## Task to complete
Scan the entries below and return each line that contains "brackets".
(Study material begins)
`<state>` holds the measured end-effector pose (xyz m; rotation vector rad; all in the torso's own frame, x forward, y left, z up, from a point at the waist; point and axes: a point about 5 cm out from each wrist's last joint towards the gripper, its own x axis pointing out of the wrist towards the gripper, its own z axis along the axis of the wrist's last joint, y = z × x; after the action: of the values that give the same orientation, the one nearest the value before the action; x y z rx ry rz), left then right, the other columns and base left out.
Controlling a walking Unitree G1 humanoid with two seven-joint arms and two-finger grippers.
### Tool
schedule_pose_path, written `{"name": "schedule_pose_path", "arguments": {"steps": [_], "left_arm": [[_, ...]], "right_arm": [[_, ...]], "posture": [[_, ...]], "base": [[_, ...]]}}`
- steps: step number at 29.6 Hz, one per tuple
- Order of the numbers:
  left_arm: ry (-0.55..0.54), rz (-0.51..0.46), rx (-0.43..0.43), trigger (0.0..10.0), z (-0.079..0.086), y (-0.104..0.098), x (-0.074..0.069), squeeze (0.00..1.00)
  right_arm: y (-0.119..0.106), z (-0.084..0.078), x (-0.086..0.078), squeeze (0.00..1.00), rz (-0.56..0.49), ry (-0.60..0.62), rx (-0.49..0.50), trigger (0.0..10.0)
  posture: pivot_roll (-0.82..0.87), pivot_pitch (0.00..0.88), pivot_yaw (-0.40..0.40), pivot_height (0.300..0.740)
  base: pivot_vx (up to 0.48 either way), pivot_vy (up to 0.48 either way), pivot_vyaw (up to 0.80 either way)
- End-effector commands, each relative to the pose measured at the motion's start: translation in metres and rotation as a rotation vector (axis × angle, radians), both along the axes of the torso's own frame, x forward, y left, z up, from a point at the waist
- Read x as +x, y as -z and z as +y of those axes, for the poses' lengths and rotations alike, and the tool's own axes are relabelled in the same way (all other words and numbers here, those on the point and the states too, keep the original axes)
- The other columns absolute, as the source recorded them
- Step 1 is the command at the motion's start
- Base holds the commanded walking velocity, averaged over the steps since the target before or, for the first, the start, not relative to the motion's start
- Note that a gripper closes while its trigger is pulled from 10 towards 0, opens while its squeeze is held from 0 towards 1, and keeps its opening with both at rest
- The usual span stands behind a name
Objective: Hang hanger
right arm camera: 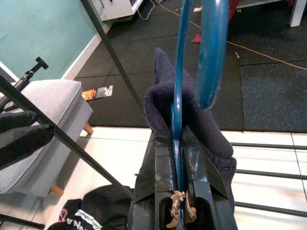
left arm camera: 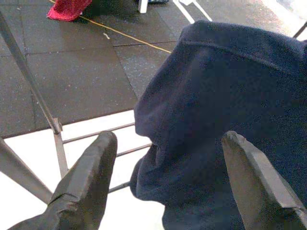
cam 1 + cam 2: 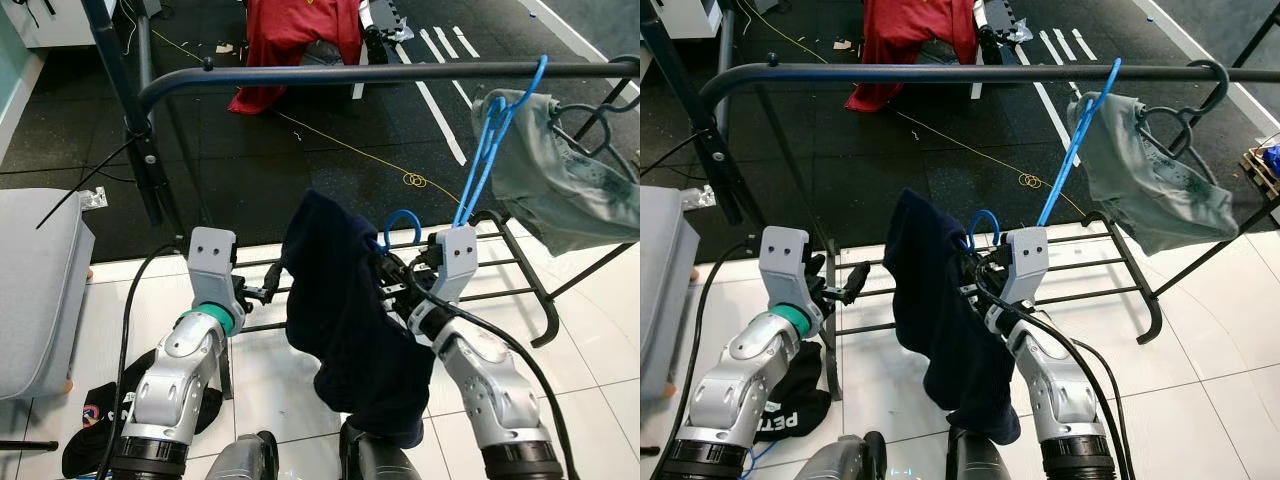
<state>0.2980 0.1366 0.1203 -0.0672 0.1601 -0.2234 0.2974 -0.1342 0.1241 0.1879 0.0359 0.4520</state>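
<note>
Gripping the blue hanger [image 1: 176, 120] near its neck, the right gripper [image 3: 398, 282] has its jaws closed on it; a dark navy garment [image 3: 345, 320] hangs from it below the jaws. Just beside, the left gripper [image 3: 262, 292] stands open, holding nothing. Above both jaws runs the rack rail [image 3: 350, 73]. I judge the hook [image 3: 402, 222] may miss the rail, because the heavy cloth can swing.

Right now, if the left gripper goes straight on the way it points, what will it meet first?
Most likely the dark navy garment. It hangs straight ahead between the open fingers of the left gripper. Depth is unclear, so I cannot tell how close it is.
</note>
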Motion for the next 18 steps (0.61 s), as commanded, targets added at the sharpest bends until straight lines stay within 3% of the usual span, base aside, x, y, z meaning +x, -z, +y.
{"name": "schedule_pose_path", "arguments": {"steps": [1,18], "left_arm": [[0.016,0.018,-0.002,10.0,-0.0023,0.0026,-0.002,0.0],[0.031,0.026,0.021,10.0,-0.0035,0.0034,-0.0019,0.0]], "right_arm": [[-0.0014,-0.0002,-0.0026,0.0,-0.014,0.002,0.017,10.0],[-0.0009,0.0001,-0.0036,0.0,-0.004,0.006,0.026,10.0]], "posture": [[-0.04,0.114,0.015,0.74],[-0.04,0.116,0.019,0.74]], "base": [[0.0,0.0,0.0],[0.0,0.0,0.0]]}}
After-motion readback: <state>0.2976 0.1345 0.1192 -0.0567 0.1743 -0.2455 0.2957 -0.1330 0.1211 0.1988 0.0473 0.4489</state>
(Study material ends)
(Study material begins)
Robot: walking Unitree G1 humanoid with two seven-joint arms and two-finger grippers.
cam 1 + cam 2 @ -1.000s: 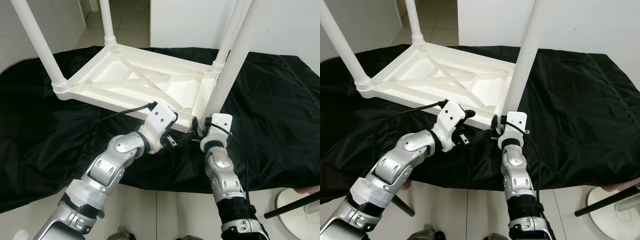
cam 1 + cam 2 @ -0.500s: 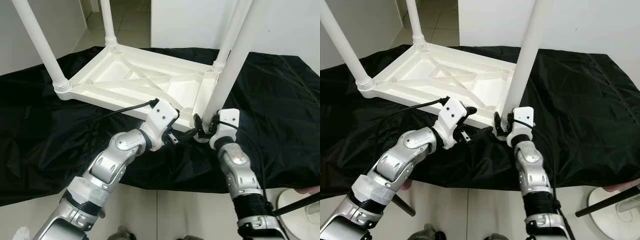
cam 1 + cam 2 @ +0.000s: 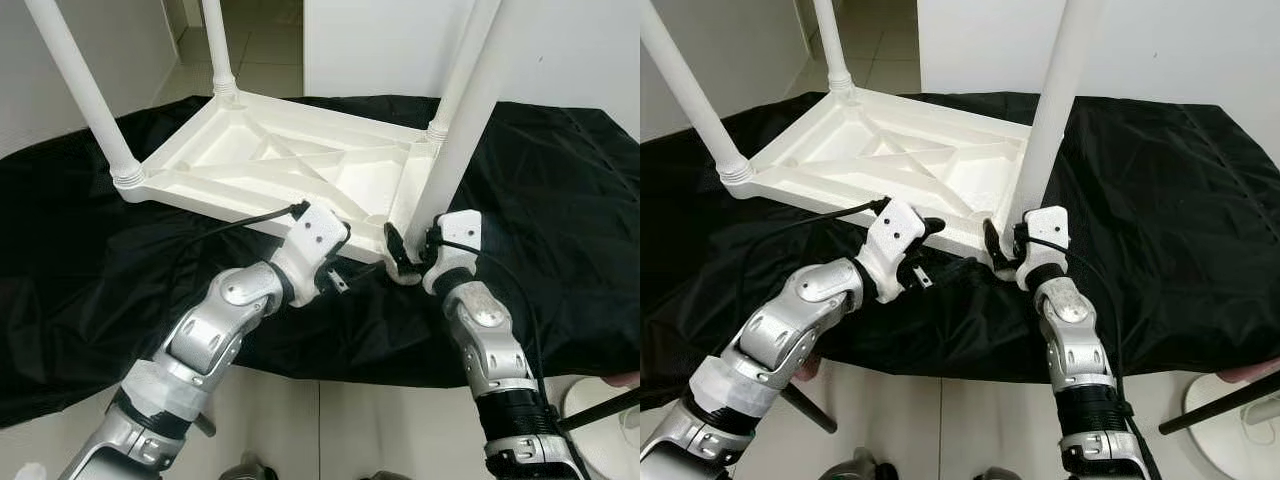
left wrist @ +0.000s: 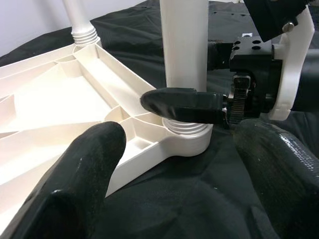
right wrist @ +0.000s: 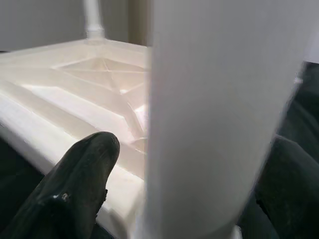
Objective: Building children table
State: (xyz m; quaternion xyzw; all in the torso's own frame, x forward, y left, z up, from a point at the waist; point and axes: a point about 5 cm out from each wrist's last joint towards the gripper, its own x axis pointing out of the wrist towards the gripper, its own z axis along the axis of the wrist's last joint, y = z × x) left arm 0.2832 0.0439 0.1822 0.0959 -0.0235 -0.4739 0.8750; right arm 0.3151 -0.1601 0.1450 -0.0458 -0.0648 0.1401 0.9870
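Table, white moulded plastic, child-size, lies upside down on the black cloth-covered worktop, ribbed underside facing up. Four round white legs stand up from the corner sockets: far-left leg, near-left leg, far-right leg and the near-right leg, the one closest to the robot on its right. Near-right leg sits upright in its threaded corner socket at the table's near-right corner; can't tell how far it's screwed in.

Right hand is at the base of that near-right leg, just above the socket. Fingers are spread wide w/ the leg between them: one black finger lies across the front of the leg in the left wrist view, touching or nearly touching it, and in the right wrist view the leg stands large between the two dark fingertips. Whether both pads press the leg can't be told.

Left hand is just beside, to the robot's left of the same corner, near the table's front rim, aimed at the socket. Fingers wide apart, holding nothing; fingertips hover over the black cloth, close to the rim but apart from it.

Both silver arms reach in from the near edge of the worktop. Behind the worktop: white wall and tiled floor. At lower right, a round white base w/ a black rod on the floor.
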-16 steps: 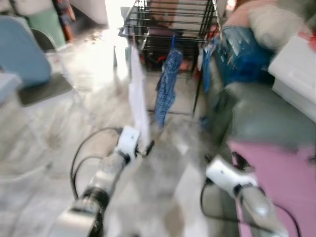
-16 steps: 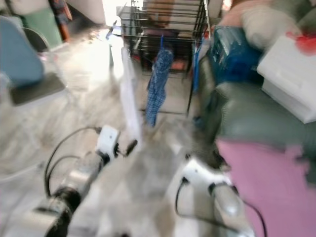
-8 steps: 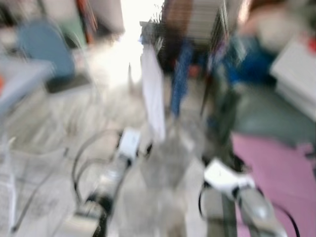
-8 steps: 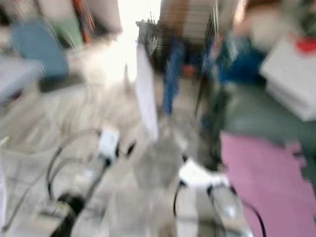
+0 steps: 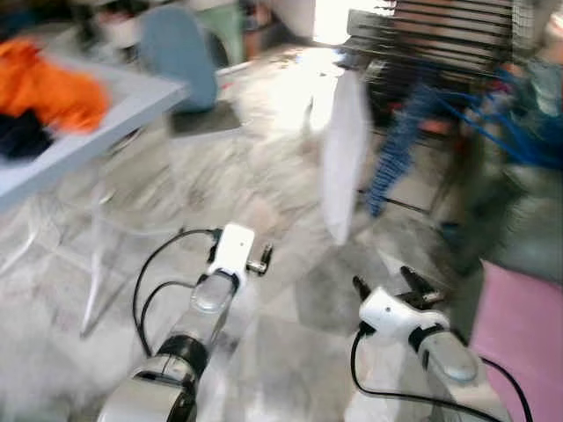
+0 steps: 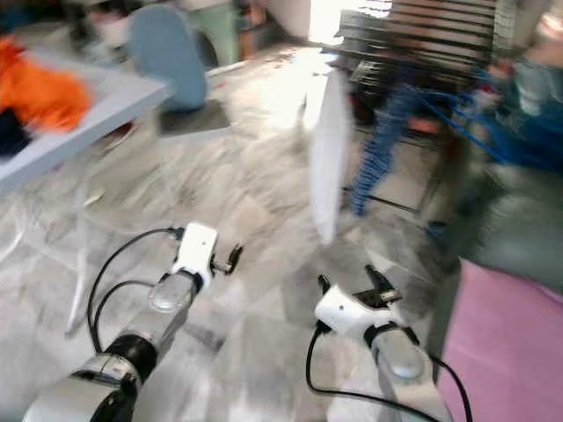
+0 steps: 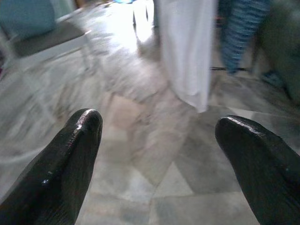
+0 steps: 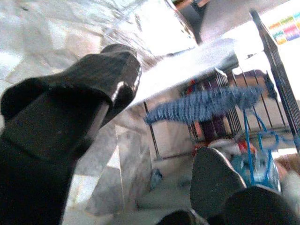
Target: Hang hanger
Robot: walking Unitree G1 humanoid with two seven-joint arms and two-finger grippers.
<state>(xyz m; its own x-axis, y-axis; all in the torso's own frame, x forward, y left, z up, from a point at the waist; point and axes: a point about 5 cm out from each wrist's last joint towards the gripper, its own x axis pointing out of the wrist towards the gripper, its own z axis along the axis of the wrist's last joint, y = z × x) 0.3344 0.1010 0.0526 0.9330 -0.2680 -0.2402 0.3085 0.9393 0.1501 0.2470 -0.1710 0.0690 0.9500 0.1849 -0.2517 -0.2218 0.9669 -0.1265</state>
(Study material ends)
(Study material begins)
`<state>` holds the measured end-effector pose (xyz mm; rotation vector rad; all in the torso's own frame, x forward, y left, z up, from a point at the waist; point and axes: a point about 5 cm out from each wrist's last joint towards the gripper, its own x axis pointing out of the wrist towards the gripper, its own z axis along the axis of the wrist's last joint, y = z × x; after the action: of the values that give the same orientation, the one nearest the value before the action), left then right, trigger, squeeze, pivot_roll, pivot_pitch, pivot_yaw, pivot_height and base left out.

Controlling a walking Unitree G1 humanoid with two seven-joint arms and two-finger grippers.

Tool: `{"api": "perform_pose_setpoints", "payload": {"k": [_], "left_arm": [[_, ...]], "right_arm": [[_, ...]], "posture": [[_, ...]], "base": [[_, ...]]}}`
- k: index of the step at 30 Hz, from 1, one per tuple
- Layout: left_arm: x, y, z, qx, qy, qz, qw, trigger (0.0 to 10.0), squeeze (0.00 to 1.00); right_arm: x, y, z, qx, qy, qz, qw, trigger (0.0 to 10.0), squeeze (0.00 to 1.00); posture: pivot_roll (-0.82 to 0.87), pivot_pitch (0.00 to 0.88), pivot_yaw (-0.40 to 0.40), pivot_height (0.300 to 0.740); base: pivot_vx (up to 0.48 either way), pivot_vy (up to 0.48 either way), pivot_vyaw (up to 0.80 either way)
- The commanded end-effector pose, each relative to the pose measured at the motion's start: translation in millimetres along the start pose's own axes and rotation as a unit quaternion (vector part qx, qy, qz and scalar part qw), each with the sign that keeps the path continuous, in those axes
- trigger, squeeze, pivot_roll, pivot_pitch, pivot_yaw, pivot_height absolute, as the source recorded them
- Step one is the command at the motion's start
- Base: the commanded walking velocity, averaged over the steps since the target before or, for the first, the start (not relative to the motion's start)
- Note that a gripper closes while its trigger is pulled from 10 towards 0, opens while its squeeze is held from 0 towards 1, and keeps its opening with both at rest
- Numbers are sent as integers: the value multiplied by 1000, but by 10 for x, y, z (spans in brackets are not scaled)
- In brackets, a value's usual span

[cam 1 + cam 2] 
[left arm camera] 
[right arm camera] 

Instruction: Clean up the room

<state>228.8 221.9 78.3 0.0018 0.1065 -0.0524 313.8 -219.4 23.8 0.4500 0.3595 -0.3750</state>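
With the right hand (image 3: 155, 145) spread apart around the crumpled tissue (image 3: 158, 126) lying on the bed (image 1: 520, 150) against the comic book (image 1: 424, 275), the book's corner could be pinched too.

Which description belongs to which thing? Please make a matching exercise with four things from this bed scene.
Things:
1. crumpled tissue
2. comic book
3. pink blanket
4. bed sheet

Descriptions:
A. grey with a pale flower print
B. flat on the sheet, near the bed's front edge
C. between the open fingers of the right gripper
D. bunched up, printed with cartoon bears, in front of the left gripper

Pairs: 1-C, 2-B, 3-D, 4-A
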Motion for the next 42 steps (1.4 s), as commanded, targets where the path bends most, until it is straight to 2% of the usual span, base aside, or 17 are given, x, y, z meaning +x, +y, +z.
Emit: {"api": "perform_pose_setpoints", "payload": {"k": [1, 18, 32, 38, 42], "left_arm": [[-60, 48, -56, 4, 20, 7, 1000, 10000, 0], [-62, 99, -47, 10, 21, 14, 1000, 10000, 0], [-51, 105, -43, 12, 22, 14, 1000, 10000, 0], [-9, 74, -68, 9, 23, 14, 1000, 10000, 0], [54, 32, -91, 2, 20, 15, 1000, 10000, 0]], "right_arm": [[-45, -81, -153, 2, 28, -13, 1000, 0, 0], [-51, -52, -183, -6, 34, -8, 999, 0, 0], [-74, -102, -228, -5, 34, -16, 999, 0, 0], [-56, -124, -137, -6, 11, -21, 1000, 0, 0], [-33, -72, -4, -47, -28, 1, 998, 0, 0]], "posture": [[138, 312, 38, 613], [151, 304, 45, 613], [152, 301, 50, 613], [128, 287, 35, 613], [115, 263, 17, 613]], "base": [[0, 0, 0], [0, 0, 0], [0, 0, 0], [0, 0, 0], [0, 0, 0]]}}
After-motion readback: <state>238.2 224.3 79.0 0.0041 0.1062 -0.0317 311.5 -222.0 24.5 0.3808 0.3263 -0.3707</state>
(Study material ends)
## Output
- Numbers are sent as integers: the value multiplied by 1000, but by 10 for x, y, z (spans in brackets are not scaled)
- In brackets, a value's usual span

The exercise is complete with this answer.